On 29 April, two Jewish men — one of them 76 years old — were stabbed in the street in Golders Green by an attacker shouting antisemitic abuse. The day after, the Joint Terrorism Analysis Centre raised the UK national threat level from SUBSTANTIAL to SEVERE. An attack on British soil is now considered "highly likely" within the next six months. Let that sink in.

This is not an abstract security update. This is the security state of the country we live in. And it is the direct, predictable result of years of weak borders, weak vetting and a political class too frightened of its own shadow to ask hard questions.

This Did Not Happen by Accident

The man charged with two counts of attempted murder is a 45-year-old British national, born in Somalia. We are told the change in threat level is not solely about Golders Green — that there has been a "gradual increase" in Islamist and far-right threats. Translation: the security services have been quietly waving a red flag for years, and nobody in Westminster wanted to look at it.

How did this individual enter the country? Who vetted him? When was his last contact with the security services? Was he known to police, social services, or counter-extremism programmes? The British public are entitled to those answers, in plain English, without spin.

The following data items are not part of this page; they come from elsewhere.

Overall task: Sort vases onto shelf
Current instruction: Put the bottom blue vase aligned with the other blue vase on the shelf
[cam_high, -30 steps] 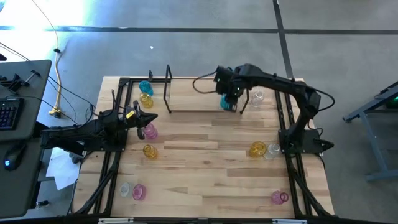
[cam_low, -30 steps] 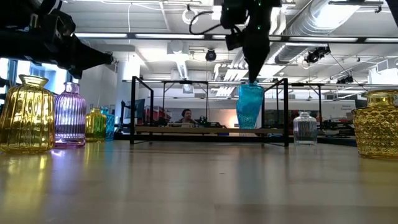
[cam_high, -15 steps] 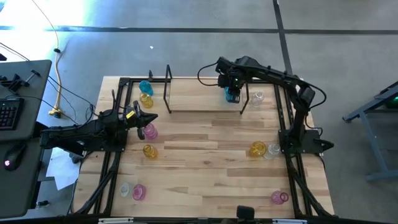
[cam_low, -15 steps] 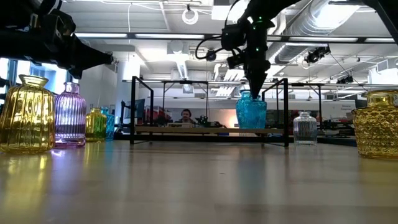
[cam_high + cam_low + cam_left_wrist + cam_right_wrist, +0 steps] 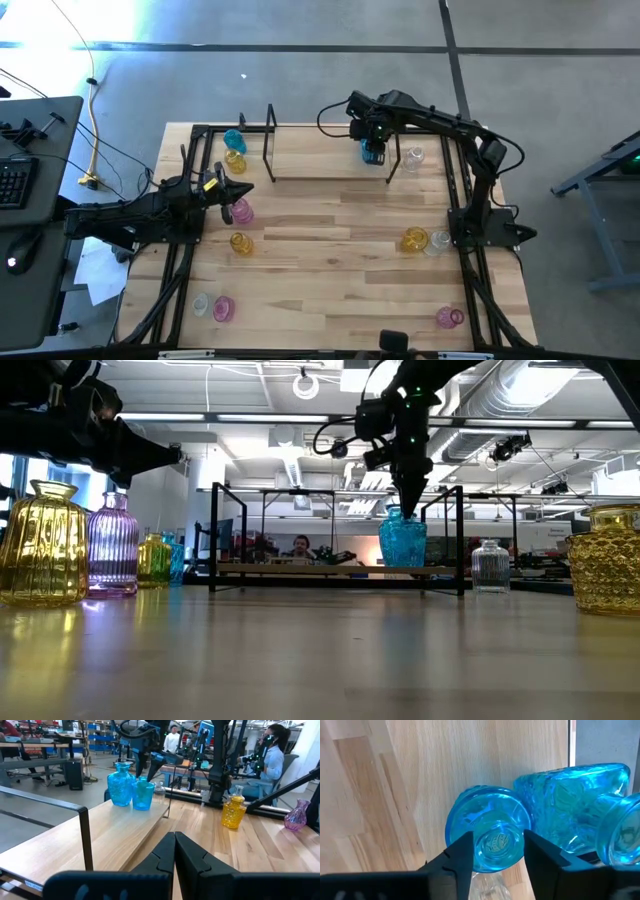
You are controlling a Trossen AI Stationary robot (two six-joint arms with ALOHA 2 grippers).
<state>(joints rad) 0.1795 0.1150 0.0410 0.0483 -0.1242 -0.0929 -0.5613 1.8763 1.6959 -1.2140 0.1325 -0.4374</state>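
Observation:
My right gripper reaches over the right end of the shelf, a light board in a black rod frame at the table's far edge. Its fingers point down at a cyan vase that stands on the board beside a second cyan vase. In the low view the cyan vase stands upright under the gripper. My left gripper is shut, holds nothing and hovers at the table's left side above a pink vase. My right gripper pinches the cyan vase by its neck just under the mouth, one finger on each side. The fingers come from above, pointing down. The vase stands upright with its base on the shelf board.
A clear vase stands just right of the shelf. Cyan and yellow vases stand far left. Amber, amber, clear, pink, pink and clear vases are scattered nearer.
My right gripper has carried the cyan vase toward the table's far edge and down, so that the vase went from hanging clear above the shelf to standing on its board. Over the last half second it has kept still.

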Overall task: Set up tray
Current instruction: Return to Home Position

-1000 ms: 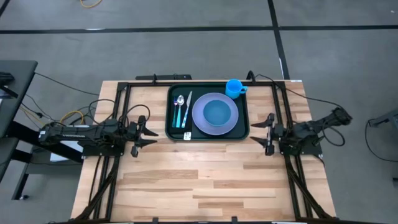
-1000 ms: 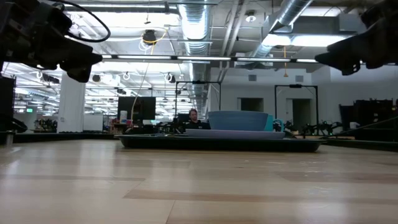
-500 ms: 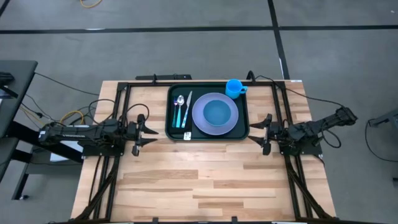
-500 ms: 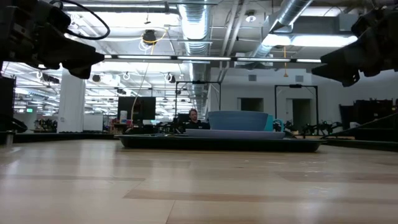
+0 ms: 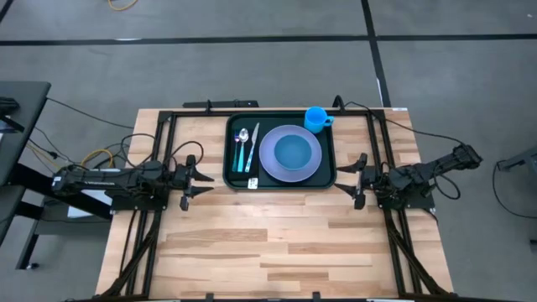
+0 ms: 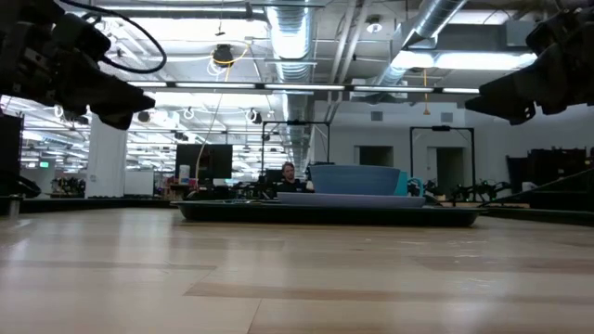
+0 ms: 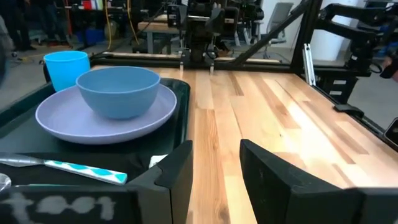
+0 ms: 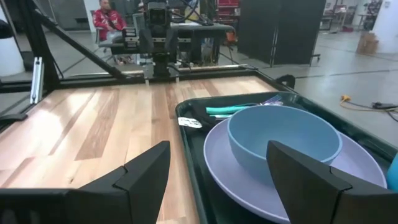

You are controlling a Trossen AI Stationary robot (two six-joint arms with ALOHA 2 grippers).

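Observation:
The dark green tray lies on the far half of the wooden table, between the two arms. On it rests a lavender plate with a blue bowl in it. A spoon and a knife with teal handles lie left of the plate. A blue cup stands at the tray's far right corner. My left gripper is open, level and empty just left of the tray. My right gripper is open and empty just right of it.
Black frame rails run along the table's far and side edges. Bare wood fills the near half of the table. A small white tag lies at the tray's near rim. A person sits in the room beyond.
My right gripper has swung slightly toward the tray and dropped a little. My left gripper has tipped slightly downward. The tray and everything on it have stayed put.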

Instead, what we get from Labour is the same tired script: condemn the attack, light up a building in solidarity, refuse to discuss the underlying policy failures. That is not leadership. That is theatre.

You Cannot Have Mass Migration Without Mass Vetting

For years, the political establishment has insisted that any link between migration policy and security is bigoted to even mention. The result is the system we have now: hundreds of thousands of people arriving every year, asylum hotels stuffed with men whose identities are routinely unverifiable, and a Border Force that admits — in its own internal briefings — it cannot keep pace.

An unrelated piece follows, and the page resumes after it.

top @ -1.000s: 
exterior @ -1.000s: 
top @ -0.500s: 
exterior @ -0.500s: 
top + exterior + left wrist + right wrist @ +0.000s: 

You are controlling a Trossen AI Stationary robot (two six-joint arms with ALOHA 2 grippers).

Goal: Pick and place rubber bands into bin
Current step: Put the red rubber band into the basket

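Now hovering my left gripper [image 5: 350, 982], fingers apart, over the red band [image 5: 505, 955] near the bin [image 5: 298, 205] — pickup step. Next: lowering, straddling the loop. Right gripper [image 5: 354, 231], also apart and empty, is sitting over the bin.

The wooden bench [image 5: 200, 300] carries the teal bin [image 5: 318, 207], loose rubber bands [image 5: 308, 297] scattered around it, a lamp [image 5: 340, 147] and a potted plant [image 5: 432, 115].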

You cannot run a country like this. You cannot have functioning national security if you don't know who is in your country, where they came from, what they believe, or what they have done. Reform UK has said this for years. We were called every name under the sun for it. The events of last week speak louder than any of those insults.

The Cost of Cowardice

Every time a politician declines to talk honestly about extremism — Islamist or otherwise — they are taking a tiny risk off the front page and adding it to the back of a long, growing queue. Eventually that queue catches up with you. It caught up with us in Golders Green.

The Jewish community in this country has been telling anyone who will listen that antisemitic violence is rising sharply. They have been ignored. The wider public has been telling pollsters that immigration is their number-one concern. They have been patronised. Now the security services themselves are saying the country is on the edge. Maybe — just maybe — the politicians could try listening.

What Reform UK Would Do

Reform UK would do three things, immediately. First, a full national vetting audit of every individual granted leave to remain in the last decade — looking at extremist links, criminal records and identity fraud. Second, a hard stop on small-boat arrivals through proper deterrence, return agreements and offshore processing. Third, a single national counter-extremism agency answerable directly to Parliament, not buried inside a Home Office that is plainly not coping.

The threat level is SEVERE. The country deserves a government that treats that with the seriousness it demands — not one that hopes the news cycle moves on by Tuesday.